Question

Let a ∈ (– ∞, 0).

Statement–1 : ax² – x + 4 < 0 for all x ∈ R

Statement–2 : If roots of ax² + bx + c = 0, b, c ∈ R are imaginary then signs of ax² + bx + c and a are same for all x ∈ R.

(A) Statement – 1 is True, Statement – 2 is True; Statement – 2 is a correct explanation for Statement – 1. 

(B) Statement – 1 is True, Statement – 2 is True; Statement – 2 is NOT a correct explanation for Statement – 1.

(C) Statement – 1 is True, Statement – 2 is False. 

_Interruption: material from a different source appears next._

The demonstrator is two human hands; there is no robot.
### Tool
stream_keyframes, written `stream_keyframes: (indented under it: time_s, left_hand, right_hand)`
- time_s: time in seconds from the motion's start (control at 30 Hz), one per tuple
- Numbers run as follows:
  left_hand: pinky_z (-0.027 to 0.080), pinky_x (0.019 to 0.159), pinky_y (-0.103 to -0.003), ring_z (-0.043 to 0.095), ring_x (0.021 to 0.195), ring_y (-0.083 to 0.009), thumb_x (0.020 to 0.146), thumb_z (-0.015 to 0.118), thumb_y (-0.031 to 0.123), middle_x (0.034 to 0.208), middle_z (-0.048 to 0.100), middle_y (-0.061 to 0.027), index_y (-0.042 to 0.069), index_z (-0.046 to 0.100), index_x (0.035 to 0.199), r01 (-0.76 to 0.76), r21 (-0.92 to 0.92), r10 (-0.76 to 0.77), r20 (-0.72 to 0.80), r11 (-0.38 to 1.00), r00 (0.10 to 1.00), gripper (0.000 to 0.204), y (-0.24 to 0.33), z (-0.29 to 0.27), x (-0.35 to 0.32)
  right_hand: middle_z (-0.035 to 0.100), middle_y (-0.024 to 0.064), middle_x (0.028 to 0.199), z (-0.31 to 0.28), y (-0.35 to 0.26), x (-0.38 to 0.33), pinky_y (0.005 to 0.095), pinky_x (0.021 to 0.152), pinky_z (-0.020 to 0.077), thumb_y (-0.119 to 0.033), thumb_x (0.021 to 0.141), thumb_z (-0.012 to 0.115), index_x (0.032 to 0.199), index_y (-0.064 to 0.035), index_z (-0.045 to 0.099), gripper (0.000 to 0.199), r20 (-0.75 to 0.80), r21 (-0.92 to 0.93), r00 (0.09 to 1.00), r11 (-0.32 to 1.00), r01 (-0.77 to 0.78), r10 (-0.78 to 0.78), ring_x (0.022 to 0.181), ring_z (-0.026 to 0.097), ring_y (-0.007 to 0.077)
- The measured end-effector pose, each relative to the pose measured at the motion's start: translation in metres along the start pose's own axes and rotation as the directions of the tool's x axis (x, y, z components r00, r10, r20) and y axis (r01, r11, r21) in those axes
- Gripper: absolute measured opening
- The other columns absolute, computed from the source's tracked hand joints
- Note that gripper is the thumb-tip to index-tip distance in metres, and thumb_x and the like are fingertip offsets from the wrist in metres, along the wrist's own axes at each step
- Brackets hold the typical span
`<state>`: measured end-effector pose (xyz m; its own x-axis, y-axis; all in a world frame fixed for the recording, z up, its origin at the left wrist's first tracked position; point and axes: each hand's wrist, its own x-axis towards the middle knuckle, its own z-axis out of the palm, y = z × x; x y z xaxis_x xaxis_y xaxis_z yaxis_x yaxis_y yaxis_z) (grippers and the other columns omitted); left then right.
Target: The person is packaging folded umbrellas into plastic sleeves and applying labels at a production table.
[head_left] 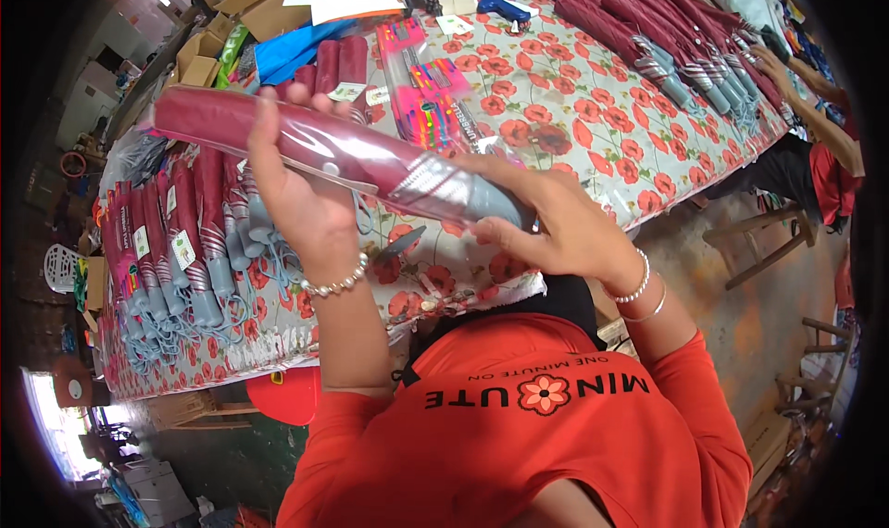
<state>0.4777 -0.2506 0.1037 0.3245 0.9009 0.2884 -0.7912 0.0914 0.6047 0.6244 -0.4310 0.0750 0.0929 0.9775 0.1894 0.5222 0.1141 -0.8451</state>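
A worker held a folded maroon umbrella in a clear plastic sleeve above the flowered table. The left hand was closed around the umbrella's middle, while the right hand gripped its grey handle end. On the table to the left of the held umbrella lay a stack of wrapped umbrellas; beyond it, another row, where a co-worker's hand rested.

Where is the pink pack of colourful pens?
In the head view, the pink pen pack lies on the flowery tablecloth, just behind the bagged maroon umbrella held in both hands, right of the short maroon sleeves.
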Motion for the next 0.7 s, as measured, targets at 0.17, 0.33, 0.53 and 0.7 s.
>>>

(D) Statement – 1 is False, Statement – 2 is True

Answer 1

Correct option (D) Statement – 1 is False, Statement – 2 is True

Explanation:

Statement – II is true as if ax² + bx + c = 0 has imaginary roots, then for no real x,

ax² + bx + c is zero, meaning thereby ax² + bx + c is always of one sign. Further  lim x→∞ (ax² + bx + c) = signum (a). ∞

statement – I is false, because roots of ax² – x + 4 = 0 are real for any a ∈(- ∞, 0) and hence ax² – x + 4 takes zero, positive and negative values.

Hence (d) is the correct answer.